▶ [Input material]
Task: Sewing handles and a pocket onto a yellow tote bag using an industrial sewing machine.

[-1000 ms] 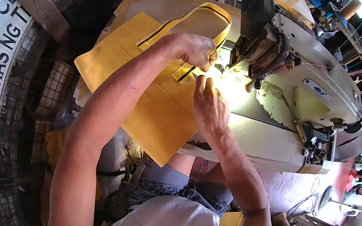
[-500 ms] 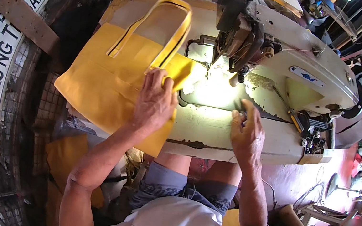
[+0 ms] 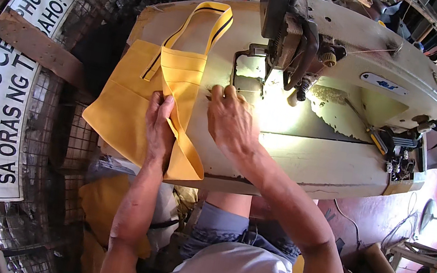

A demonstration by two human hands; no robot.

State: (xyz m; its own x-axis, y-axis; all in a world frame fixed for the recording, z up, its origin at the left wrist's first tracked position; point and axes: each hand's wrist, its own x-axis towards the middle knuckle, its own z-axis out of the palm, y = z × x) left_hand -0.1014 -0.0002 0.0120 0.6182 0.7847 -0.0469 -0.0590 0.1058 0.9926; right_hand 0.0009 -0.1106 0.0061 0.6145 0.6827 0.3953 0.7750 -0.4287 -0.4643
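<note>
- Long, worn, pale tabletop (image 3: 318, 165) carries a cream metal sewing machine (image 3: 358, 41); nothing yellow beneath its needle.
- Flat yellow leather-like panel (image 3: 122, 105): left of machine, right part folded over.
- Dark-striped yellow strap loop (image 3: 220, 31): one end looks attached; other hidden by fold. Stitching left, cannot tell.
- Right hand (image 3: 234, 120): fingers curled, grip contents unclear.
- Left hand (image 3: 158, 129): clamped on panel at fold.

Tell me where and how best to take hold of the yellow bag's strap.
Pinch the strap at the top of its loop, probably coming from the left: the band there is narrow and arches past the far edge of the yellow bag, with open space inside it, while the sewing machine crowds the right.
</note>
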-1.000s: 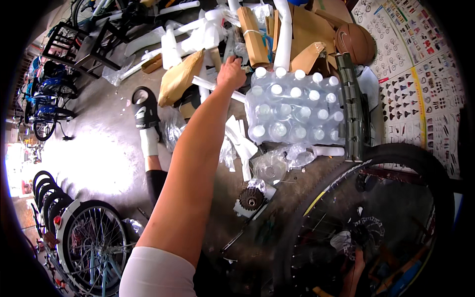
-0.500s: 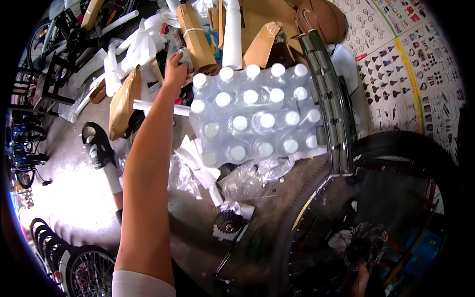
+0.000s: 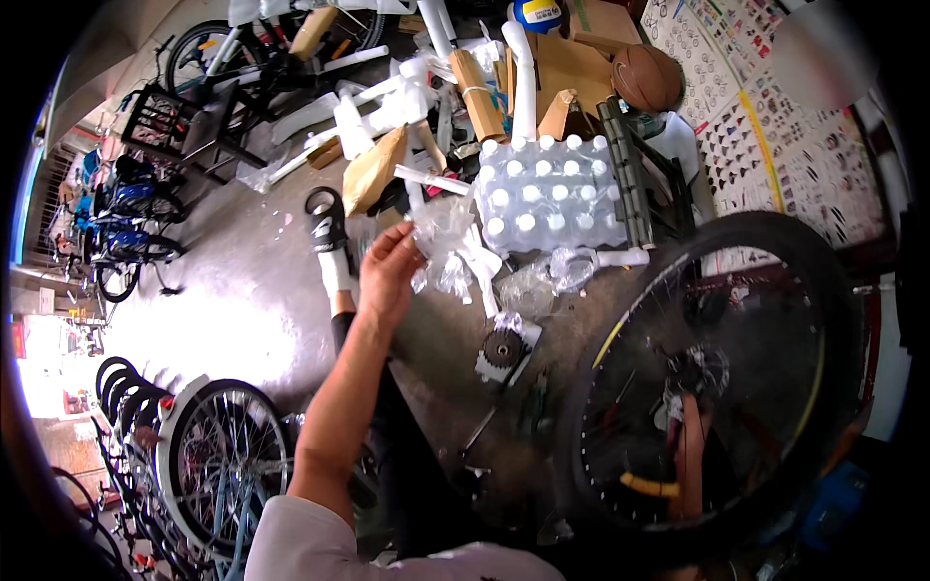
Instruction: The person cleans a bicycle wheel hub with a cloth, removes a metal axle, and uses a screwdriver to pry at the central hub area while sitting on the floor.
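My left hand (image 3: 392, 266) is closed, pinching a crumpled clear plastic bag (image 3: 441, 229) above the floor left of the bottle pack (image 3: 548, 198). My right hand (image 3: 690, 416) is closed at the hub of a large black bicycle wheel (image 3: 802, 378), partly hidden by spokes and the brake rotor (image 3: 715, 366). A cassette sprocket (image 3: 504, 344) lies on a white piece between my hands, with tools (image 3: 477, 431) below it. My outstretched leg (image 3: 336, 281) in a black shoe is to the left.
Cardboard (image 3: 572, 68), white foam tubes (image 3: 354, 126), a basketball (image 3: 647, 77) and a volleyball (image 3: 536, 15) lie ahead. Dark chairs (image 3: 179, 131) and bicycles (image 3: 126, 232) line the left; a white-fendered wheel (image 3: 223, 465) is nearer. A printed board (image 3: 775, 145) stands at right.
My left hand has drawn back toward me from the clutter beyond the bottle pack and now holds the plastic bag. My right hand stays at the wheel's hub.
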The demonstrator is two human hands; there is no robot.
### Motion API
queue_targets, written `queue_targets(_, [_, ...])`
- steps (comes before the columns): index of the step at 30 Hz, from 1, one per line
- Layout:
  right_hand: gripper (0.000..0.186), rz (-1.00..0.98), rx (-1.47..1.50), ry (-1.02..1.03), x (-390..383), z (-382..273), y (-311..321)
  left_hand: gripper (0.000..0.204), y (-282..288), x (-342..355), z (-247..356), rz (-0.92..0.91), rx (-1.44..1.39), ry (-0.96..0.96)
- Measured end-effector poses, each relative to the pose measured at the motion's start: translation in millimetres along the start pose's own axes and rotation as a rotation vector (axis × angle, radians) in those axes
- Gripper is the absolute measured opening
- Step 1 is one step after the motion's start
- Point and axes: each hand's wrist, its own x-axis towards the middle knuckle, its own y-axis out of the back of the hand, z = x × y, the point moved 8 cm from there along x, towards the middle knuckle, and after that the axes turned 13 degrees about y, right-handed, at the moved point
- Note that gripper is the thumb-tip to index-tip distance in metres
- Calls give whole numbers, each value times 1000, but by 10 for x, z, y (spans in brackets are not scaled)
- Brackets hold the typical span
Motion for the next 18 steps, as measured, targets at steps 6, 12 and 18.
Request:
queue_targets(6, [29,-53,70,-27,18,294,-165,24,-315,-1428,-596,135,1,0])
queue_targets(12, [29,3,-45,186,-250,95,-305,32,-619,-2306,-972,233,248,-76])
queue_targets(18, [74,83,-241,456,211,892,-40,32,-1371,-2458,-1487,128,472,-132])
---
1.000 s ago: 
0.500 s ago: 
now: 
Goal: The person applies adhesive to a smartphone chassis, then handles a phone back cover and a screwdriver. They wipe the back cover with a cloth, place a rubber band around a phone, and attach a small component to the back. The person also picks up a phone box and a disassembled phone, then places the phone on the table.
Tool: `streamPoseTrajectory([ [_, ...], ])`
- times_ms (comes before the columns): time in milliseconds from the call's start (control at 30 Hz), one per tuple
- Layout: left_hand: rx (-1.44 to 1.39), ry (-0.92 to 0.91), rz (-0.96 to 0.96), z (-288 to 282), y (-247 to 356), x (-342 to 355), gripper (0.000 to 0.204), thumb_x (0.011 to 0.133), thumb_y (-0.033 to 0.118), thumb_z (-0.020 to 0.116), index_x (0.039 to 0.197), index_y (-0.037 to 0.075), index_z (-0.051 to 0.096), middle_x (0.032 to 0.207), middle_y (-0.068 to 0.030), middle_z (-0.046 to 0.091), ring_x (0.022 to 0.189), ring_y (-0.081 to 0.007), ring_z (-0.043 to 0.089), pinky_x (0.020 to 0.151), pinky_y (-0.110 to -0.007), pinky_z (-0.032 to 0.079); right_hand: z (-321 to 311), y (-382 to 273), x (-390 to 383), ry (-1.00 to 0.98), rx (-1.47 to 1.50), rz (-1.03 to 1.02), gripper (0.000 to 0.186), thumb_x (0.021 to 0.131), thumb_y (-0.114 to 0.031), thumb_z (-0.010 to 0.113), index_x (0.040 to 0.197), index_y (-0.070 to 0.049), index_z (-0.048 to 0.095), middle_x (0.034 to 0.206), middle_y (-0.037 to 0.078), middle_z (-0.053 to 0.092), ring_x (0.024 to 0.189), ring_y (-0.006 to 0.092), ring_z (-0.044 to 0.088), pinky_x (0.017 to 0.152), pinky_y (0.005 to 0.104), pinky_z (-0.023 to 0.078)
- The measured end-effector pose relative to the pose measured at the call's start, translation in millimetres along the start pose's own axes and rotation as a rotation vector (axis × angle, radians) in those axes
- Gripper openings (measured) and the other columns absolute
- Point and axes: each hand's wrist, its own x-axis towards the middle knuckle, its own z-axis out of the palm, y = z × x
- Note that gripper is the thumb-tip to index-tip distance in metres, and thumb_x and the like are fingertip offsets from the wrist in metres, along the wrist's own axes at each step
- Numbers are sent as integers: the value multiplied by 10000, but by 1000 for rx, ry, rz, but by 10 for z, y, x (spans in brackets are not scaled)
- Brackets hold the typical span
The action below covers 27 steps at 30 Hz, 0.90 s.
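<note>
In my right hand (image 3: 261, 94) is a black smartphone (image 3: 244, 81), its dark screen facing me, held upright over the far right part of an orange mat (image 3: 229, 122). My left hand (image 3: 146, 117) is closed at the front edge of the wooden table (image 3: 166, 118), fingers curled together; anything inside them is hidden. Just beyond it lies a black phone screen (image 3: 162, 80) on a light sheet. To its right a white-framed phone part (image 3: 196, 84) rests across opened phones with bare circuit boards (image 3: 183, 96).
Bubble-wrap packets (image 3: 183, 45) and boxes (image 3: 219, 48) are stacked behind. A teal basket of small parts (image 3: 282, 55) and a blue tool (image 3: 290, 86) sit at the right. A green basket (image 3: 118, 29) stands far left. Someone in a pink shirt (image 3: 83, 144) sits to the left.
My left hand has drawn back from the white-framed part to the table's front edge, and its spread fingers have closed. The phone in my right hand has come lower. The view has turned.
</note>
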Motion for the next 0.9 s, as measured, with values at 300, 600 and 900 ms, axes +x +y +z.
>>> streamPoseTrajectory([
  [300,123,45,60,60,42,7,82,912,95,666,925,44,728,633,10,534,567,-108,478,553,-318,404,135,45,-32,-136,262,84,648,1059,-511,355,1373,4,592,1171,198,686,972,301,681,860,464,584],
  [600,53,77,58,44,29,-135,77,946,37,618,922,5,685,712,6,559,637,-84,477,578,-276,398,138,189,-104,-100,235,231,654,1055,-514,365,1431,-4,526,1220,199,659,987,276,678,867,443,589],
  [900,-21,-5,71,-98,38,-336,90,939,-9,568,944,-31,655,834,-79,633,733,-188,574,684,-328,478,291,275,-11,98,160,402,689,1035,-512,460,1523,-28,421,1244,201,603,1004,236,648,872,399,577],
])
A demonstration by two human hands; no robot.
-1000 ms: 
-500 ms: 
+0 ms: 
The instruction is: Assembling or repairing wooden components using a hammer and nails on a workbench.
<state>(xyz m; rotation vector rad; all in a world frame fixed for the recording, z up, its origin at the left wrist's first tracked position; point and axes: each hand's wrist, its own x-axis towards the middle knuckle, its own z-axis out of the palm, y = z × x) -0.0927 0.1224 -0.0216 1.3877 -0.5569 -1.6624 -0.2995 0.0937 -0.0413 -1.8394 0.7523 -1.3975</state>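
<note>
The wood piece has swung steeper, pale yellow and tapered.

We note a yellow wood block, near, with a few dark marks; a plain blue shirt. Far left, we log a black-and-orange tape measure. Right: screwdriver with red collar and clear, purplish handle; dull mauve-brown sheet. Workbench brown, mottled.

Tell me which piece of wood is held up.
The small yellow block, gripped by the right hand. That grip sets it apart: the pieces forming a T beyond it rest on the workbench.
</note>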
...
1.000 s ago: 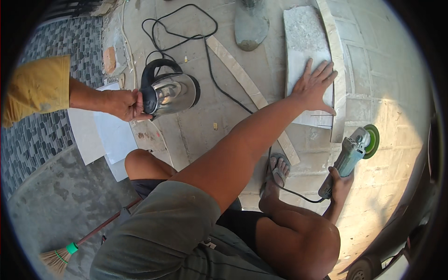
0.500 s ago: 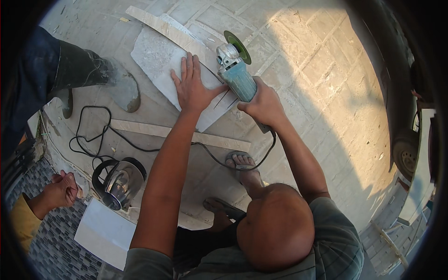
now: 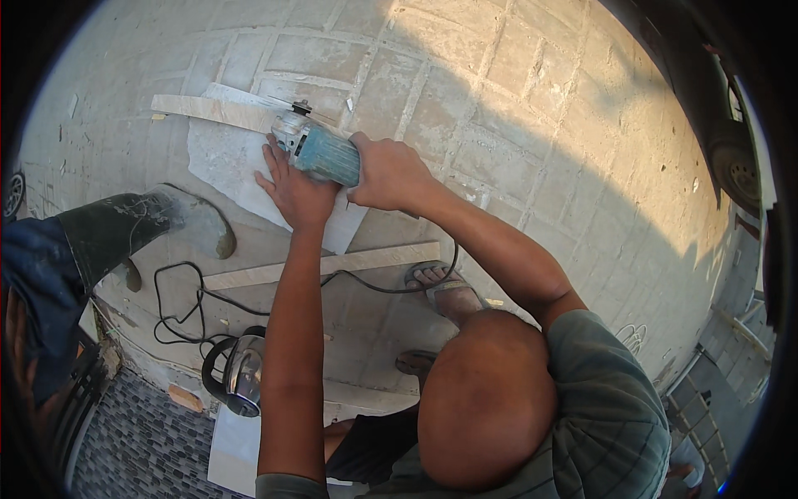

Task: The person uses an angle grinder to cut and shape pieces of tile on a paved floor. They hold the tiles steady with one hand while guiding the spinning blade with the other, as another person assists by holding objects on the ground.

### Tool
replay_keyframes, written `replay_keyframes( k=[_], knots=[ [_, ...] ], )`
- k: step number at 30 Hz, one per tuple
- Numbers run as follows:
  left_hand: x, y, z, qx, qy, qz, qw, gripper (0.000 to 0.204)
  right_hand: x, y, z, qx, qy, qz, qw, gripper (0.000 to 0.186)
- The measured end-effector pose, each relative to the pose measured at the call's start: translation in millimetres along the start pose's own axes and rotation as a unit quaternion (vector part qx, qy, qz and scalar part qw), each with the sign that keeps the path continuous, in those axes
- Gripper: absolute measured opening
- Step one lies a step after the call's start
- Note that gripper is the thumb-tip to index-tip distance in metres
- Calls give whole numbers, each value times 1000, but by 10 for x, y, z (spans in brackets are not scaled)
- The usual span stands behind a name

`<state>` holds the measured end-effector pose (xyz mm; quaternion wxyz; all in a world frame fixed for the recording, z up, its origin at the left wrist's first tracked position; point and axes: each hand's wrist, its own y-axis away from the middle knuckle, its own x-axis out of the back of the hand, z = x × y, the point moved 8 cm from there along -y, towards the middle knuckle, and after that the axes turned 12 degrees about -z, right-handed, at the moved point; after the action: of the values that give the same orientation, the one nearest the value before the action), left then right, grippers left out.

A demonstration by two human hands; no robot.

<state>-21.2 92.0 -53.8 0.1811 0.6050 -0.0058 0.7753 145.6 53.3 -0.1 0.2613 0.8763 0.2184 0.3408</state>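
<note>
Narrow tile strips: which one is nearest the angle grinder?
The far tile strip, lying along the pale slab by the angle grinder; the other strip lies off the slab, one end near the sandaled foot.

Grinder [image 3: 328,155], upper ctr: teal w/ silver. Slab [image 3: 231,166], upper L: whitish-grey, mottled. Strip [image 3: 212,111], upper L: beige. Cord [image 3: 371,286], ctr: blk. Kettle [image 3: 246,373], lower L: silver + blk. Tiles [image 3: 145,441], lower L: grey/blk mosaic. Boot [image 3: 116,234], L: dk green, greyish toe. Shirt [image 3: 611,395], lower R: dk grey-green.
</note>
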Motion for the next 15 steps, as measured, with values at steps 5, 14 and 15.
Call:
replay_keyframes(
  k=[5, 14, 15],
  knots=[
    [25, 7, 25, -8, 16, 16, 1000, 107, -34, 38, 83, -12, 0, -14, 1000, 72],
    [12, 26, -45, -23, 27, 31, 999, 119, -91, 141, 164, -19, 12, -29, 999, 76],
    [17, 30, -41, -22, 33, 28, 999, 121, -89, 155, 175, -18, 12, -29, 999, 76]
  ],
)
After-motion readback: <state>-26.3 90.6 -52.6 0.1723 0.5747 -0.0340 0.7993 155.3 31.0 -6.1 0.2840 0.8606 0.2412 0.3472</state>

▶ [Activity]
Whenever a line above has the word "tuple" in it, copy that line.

▶ [Solution for this task]
- times_ms (comes before the columns): time in milliseconds from the call's start (control at 30 Hz), one per tuple
- k: step number at 30 Hz, one per tuple

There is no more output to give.